They should ,,right? Never seen one in person.


----------



## weedhead420 (Dec 22, 2008)

i have done both a few years ago and it worked awsome no im just doing dirt for the first time


----------



## mobdaily (Dec 22, 2008)

i too am growing in soil fir the first time, im going to bulid my own dwc for my next grow, the "rdwc" looks to me like it would not airate the water well enough but thats just me i may be wrong


----------



## The Hemp Goddess (Dec 23, 2008)

mobdaily said:
			
		

> i too am growing in soil fir the first time, im going to bulid my own dwc for my next grow, the "rdwc" looks to me like it would not airate the water well enough but thats just me i may be wrong



I don't think you are wrong--that's what it looks like to me, also.  Get that DWC ready for your next grow, you will be amazed :hubba:.


----------



## BUDISGUD (Dec 23, 2008)

i have now bought a 2 bucket DWC and i can say how very impressed i am....the airpump is super quite (i got me a twin outlet pump  ) and airstones,these must be great for cleaning up and everything..no BIG baths too clean out yippeeeee....thanks guys....now i guess the serious questions will start once i get my blueberry clones 

also bought a 12 pod propagator aeropod for the clones


----------



## mobdaily (Dec 23, 2008)

The Hemp Goddess said:
			
		

> I don't think you are wrong--that's what it looks like to me, also.  Get that DWC ready for your next grow, you will be amazed :hubba:.



i hope so i cant wait


----------



## pcduck (Dec 23, 2008)

The Hemp Goddess said:
			
		

> I don't think you are wrong--that's what it looks like to me, also.  Get that DWC ready for your next grow, you will be amazed :hubba:.

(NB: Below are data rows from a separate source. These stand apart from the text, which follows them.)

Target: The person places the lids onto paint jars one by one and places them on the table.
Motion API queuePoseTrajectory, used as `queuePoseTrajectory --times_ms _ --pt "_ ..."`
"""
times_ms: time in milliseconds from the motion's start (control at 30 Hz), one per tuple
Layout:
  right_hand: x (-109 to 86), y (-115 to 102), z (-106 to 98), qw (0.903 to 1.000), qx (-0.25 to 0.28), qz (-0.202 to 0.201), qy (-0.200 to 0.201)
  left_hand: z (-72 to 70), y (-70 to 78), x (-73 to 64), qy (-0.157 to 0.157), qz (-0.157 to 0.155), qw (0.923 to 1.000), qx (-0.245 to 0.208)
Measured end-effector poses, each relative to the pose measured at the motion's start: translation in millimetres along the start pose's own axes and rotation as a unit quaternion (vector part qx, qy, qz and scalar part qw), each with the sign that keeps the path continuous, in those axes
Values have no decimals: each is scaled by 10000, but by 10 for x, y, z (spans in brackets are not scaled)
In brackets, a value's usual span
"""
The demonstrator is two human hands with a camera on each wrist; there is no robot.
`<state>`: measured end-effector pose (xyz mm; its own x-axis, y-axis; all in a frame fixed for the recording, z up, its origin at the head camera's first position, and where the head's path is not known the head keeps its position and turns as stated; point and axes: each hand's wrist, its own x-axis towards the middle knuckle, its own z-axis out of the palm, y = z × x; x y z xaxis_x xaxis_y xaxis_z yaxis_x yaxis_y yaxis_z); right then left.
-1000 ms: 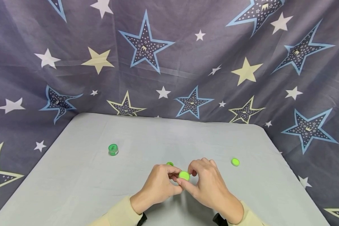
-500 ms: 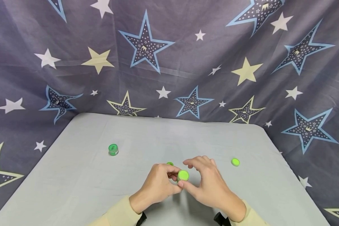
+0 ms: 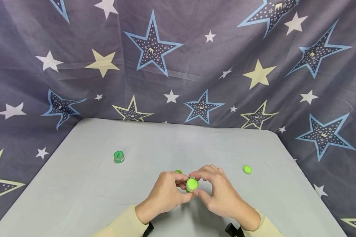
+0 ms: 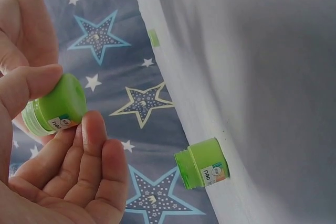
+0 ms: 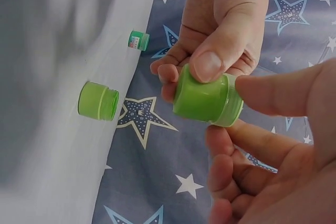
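A small light green jar point(image 3: 192, 185) is held up off the table between both hands, its bright green lid point(image 5: 232, 100) on top. The left hand point(image 3: 167, 192) grips the jar's body between thumb and fingers. From the other side, the right hand point(image 3: 221, 192) pinches around the lid, its thumb and forefinger at the edge in the right wrist view. Behind the left fingers, mostly hidden in the head view, stands a second light green jar point(image 4: 207, 163) with its threaded neck uncovered. A loose light green lid point(image 3: 247, 169) lies to the right.
A darker green lidded jar point(image 3: 119, 157) stands on the left part of the white-covered table point(image 3: 77, 191). A dark cloth with stars point(image 3: 178, 65) hangs around the table's back and sides.
The right fingers first came away from the lid, spreading wide, then closed around it again. The left hand's grip on the jar stayed nearly in place; the other things did not move.
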<state>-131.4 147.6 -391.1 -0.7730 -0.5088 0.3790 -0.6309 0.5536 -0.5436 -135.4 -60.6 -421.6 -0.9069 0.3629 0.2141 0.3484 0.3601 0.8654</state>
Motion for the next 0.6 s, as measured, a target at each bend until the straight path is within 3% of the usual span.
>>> queuePoseTrajectory --times_ms 600 --pt "-2 11 55 9984 -277 183 453 12 8 -15 120 13 9999 1"
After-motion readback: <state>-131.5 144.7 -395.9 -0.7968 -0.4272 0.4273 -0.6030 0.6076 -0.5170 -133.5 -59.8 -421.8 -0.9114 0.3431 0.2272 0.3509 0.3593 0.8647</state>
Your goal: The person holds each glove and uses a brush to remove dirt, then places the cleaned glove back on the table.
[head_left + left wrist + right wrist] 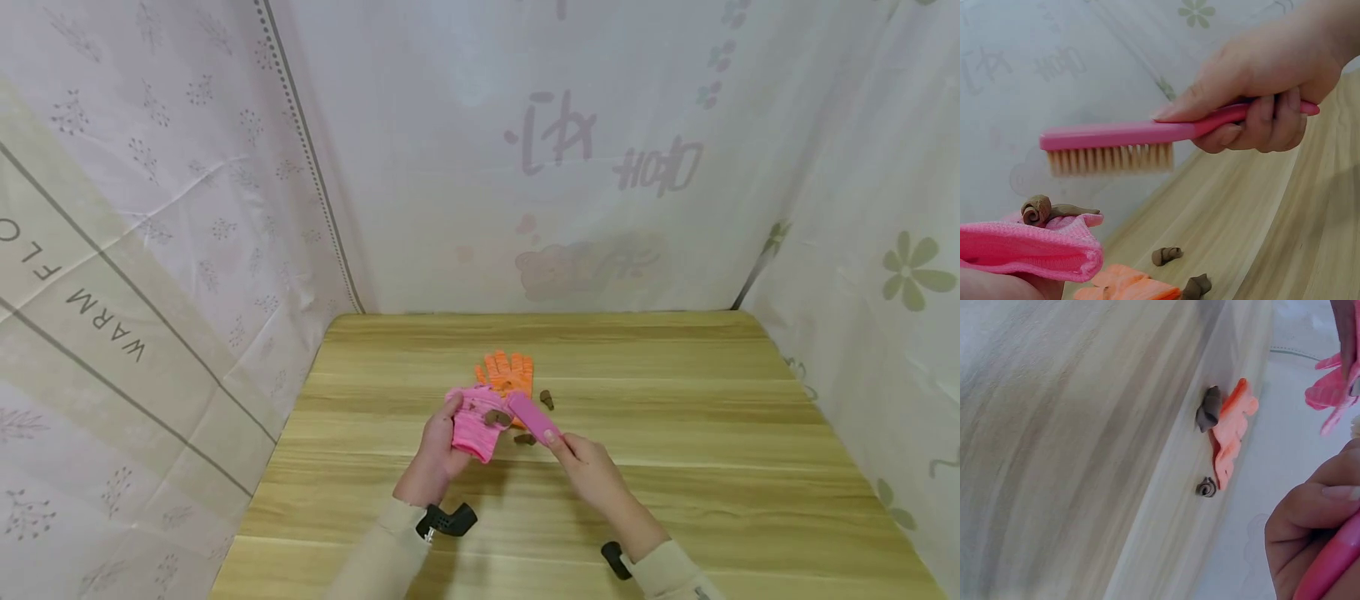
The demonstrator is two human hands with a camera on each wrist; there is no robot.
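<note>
My left hand (437, 444) holds a pink knit glove (474, 440) over the table, thumb on its upper side and the fingers hidden beneath. Its cuff opening faces the left wrist camera. On top of the glove lies a curled brown clay-like lump (1036, 210) with a tapering end. My right hand (597, 481) grips the handle of a pink brush (1116, 134), thumb laid along its back. The pale bristles (1113, 159) point down, a gap above the glove in the left wrist view. An orange glove (517, 367) lies flat on the table, partly covered by the pink glove.
Two more brown lumps lie on the wooden table (675, 400): one lump (547, 400) right of the orange glove, another lump (525, 439) nearer me. Printed cloth hangs (465, 167) behind the table and on both sides. Each wrist wears a black camera mount (447, 520).
</note>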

I know I was!! Check out my first DWC journal. DWC rocks and is easy.


----------



## KADE (Dec 24, 2008)

How do you gather that? Have you heard a airpump? They are SUPER quiet. DWC is the easiest thing ever. I don't like the idea of a water pump trying to provide air by water dripping back down. If it poured back down into the bucket then perhaps... but this would be very loud.



			
				BUDISGUD said:
			
		

> their are more disadvantages with the DWC than RDWC as it states,such as more airpumps,noise etc...so not exactly a gimmick, RDWC does have a little bit more going for it.


----------



## BUDISGUD (Dec 24, 2008)

KADE said:
			
		

> How do you gather that? Have you heard a airpump? They are SUPER quiet. DWC is the easiest thing ever. I don't like the idea of a water pump trying to provide air by water dripping back down. If it poured back down into the bucket then perhaps... but this would be very loud.


read my last post


----------



## trav_420 (Dec 25, 2008)

I have used a system similar to this in the past which i built myself. It uses a fitting at the output of the water pump to pull air (through venturi action)throught a hose with a float on end so it sits above the water, this air is then mixed into the nutes which are then flooded over the roots.

A couple problems exist with the design I see in the link.  1) the spray nozzle can become clogged over time.  Ditch it. run 1/2 inch flex hose directly into the side of the net basket.  2) reduce the amount of water by 1/2.  By doing this you will be leaving the roots hanging in the air where they have access to more oxygen, also the solution pouring over them is highly oxygenated.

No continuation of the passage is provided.